2. -XX:NewSize=3g – the size of young generation is 3072 mb.
3. -XX:InitialTenuringThreshold=15 – initial age threshold for objects in young generation is 15.
4. -XX:MaxTenuringThreshold=15 – age threshold for objects in young generation is 15.
5. -XX:SurvivorRatio=2 – the ratio between eden space and survivor space is 2. This means that there are 756 mb per each survivor space and 1536 mb per eden space.
6. -XX:TargetSurvivorRatio=90 – the threshold of survivor space is equal to this value (divided by 100) multiplied by survivor space. The larger values prevent more objects from tenuring prematurely, but there may be problems if graph of allocation rates contains spikes (please see The default value is 50.
7. -XX:+UseAdaptiveSizePolicy – disables dynamic configuration of previous options for parallel scavenge collector.
Please note that I didn’t change the total heap size (14 gb).

After setting those parameters my application started to work. Migrations to tenured generation were reduced, but concurrent mode failure still happen each hour. I found that sometimes CMS starts to clean tenured generation too late. I made some calculations and found that 5.0 gb of all objects are internal caches of my application and they are changed or cleaned very rarely. The CMS in almost all cases collects the data in tenured generation and leaves these 5.0 gb. These options were helpful for making CMS more predictable:
1. -XX:+UseConcMarkSweepGC – enables CMS. It was enabled before because this post and previous post about CMS.
2. -XX:+UseCMSInitiatingOccupancyOnly – CMS will run if objects in tenured generation occupy constant amount of space rather than using adaptive strategy for this.

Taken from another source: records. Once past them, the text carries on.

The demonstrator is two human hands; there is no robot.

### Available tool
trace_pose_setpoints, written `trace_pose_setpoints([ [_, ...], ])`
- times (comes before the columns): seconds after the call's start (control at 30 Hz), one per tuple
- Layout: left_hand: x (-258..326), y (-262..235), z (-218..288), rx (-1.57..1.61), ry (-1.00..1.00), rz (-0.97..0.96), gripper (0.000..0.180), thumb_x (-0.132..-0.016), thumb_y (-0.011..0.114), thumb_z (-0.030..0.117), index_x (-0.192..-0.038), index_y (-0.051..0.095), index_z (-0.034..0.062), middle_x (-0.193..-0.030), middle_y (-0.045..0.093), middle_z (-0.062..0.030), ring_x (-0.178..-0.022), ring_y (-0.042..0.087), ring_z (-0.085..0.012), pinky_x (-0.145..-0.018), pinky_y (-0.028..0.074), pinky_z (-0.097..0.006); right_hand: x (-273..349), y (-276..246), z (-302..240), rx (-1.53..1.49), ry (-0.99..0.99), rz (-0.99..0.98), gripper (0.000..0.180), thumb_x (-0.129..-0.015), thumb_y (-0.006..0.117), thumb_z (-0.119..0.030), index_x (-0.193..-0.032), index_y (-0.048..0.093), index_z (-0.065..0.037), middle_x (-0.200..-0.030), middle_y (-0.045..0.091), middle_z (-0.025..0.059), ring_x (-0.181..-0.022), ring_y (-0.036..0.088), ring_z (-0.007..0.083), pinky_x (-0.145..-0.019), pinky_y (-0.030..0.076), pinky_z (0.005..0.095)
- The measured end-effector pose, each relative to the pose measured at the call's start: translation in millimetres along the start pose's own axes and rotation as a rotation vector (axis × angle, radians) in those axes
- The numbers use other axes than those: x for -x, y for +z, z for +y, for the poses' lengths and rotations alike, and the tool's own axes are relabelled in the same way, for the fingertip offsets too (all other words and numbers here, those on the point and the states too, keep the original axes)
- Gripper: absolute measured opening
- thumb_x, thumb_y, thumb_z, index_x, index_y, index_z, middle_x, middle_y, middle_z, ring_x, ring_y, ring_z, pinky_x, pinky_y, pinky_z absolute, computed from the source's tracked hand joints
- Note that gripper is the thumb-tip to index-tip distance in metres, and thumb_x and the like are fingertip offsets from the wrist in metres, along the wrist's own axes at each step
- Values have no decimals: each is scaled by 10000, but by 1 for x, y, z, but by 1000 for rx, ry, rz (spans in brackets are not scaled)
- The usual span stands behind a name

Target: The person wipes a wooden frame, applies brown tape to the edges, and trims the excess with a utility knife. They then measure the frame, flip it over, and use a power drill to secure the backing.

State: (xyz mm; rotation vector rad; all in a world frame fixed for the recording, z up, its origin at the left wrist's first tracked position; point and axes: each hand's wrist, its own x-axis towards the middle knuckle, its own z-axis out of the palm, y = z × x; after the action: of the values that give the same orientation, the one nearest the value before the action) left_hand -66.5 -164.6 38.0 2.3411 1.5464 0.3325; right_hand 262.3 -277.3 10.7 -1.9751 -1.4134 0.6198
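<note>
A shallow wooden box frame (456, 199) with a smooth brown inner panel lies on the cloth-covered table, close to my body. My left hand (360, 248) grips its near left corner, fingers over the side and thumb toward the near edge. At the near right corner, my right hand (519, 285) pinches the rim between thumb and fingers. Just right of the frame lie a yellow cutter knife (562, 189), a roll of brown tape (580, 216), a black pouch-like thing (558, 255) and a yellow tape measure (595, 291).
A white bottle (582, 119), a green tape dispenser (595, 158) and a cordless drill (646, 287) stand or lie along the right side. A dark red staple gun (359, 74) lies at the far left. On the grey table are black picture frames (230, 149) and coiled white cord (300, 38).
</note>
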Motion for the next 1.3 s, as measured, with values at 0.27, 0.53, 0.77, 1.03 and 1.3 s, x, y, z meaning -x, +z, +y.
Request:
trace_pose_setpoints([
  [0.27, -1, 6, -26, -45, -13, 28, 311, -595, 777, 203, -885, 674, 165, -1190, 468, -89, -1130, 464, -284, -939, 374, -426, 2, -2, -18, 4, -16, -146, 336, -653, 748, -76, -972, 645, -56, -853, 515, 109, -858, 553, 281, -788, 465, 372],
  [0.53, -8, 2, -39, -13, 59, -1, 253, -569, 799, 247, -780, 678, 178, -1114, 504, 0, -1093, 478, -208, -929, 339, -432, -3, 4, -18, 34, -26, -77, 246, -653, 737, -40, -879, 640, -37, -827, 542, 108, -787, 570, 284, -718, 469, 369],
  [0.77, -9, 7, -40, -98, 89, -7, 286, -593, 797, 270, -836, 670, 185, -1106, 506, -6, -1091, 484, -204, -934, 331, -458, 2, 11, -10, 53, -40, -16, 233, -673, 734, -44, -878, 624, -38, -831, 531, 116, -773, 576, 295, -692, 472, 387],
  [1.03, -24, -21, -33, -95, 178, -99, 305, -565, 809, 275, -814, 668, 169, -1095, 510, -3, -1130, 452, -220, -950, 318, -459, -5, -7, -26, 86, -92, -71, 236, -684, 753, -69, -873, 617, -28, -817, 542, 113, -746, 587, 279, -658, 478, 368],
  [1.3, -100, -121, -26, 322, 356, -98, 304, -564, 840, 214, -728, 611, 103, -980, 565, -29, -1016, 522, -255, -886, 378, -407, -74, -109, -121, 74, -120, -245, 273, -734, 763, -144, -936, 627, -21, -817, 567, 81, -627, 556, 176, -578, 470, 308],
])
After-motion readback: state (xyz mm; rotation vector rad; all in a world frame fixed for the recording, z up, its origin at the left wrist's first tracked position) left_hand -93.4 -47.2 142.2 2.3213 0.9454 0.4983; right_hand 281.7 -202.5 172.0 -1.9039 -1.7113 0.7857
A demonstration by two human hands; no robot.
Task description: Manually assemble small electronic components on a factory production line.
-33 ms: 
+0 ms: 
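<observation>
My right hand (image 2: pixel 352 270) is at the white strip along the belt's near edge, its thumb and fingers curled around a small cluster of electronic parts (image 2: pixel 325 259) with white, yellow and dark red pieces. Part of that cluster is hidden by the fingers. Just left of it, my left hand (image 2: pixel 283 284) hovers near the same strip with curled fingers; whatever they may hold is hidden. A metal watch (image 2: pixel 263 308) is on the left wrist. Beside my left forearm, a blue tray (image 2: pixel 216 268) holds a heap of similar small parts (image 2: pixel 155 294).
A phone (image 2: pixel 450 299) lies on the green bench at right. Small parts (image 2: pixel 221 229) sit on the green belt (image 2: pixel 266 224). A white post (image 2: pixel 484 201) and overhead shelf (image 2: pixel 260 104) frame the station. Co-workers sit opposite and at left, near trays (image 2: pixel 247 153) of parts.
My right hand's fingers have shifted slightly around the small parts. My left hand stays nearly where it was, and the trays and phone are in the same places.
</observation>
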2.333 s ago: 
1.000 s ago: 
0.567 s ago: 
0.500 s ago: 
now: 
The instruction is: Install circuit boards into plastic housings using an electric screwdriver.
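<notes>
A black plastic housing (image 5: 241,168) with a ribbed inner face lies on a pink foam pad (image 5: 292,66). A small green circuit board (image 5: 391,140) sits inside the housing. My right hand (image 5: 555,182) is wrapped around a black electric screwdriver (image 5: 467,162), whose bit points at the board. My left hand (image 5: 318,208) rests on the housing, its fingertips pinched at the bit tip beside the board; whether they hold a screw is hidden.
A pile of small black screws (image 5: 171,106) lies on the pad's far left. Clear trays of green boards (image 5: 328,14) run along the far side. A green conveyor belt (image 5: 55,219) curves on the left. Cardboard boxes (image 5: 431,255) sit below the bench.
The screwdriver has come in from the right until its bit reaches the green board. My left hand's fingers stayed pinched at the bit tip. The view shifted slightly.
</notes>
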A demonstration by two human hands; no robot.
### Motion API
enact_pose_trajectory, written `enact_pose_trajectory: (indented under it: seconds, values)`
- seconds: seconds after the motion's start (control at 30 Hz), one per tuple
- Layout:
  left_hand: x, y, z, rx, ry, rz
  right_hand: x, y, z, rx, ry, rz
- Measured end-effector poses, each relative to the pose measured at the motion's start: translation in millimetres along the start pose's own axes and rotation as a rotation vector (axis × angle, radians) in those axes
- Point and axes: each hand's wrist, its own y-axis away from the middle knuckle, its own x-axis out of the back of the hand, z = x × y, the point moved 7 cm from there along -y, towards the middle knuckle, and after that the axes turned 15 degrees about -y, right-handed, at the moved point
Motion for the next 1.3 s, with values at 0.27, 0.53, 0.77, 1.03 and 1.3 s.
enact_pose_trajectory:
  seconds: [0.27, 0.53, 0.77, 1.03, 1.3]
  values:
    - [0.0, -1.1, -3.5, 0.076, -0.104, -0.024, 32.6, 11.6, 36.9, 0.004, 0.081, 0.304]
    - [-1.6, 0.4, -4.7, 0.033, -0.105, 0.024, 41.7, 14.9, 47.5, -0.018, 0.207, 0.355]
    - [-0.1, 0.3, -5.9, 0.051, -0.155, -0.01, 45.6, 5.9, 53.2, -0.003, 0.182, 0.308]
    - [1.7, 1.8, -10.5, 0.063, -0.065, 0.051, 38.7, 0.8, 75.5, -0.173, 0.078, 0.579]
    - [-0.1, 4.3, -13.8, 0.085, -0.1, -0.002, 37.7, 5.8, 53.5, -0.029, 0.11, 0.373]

As I mentioned above, sometimes CMS starts to clean tenured generation too late and concurrent mode failure occurs.
3. -XX:CMSInitiatingOccupancyFraction=50 – in my case CMS will run if tenured generation is filled with (14-3)*50/100=5.5 gb of objects. This option indicates constant amount of space for previous parameter.
4. -XX:+CMSScavengeBeforeRemark – this option enables collection in young generation before Remark phase in CMS. Remark phase pause may be shorter after collecting young generation.

After setting options above collection in tenured generation was normal and this saved my application.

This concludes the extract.